[Opening TASK INPUTS section]
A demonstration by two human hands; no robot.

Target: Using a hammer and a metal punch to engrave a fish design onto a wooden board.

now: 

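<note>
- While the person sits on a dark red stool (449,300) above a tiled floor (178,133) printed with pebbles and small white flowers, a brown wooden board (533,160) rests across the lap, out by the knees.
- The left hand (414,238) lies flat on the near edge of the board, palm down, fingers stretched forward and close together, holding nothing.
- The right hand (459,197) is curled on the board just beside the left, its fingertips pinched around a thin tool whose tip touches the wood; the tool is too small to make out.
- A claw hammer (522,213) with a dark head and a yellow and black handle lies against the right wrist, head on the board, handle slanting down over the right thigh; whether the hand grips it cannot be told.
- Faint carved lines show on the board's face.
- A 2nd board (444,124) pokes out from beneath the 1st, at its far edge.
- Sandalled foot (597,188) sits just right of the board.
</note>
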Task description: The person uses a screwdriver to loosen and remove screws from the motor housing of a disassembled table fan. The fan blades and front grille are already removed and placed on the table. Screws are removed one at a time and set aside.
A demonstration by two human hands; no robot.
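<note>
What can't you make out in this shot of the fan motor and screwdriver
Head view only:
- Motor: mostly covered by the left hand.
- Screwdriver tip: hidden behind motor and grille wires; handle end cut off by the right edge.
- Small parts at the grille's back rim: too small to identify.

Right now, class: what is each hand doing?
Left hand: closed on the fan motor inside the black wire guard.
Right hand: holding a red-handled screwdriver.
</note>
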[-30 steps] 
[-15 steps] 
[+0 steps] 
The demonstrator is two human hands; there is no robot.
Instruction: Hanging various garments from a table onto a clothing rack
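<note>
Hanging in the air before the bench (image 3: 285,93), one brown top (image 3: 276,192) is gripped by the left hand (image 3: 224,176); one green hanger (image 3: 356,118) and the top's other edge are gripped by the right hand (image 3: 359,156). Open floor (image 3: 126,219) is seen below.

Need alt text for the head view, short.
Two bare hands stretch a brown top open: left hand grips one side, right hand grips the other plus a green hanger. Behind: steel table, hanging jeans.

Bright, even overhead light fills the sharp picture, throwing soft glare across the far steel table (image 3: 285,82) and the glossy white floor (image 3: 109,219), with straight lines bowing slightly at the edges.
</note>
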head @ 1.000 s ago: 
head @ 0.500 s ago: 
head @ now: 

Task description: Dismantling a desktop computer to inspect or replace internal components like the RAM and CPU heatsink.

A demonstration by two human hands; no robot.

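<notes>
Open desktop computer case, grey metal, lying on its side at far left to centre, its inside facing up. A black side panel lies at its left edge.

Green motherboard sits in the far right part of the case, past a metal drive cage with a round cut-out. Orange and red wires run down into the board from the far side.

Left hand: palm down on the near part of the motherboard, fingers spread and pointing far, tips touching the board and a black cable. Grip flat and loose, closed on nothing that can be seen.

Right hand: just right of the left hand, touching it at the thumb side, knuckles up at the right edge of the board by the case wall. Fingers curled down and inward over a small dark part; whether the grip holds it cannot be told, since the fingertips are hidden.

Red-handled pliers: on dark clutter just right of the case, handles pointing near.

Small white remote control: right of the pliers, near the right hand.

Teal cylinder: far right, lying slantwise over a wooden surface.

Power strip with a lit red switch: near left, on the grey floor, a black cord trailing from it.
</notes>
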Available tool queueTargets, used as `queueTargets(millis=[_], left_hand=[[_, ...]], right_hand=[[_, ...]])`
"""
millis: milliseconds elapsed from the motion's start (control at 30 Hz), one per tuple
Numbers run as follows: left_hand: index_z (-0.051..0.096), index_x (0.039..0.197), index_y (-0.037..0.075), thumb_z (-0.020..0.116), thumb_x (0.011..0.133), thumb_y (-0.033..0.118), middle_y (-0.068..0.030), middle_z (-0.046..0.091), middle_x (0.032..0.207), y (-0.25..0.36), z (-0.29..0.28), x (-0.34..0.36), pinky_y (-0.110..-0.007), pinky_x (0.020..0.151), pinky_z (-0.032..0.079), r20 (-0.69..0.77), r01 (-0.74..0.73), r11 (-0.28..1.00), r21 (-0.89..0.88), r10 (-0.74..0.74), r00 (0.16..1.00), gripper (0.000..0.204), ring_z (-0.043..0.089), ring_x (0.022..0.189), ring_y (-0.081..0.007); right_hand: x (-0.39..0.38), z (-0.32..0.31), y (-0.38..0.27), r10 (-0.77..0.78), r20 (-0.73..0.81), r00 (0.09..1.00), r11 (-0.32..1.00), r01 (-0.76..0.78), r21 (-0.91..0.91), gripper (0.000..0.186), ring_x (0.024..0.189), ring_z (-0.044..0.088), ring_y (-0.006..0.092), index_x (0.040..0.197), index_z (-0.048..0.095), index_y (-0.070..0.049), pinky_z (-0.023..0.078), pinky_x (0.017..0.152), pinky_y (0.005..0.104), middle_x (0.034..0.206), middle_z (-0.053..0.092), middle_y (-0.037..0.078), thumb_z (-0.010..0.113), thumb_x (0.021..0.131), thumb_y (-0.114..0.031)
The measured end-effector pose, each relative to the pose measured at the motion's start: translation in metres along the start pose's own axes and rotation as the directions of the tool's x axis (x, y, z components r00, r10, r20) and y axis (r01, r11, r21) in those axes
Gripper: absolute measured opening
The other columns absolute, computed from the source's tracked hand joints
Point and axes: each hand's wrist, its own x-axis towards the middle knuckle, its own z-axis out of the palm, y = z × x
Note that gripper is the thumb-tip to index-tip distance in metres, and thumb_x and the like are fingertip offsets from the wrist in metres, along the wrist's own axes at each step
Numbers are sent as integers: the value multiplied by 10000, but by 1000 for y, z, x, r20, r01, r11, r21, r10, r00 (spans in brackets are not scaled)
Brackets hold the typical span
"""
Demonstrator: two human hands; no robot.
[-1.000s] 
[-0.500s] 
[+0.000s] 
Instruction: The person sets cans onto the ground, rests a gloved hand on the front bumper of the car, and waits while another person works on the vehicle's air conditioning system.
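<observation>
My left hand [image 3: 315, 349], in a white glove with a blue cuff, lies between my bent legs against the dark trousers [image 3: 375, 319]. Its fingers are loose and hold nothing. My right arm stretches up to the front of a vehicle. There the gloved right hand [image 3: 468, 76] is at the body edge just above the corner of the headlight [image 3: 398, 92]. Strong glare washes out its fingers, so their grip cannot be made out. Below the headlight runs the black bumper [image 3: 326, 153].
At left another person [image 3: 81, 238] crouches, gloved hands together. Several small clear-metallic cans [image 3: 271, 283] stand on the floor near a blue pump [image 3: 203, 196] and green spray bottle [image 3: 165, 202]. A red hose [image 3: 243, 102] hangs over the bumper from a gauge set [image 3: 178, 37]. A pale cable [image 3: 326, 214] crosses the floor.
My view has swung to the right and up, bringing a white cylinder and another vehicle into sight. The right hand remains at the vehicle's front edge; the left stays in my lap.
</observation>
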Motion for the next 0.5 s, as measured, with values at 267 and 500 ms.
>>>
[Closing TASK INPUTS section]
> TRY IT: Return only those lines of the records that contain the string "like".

> FINAL ANSWER:
Task description: Dismantling a desktop computer to inspect or replace internal components like the RAM and CPU heatsink.
Note that gripper is the thumb-tip to index-tip distance in metres, and thumb_x and the like are fingertip offsets from the wrist in metres, along the wrist's own axes at each step

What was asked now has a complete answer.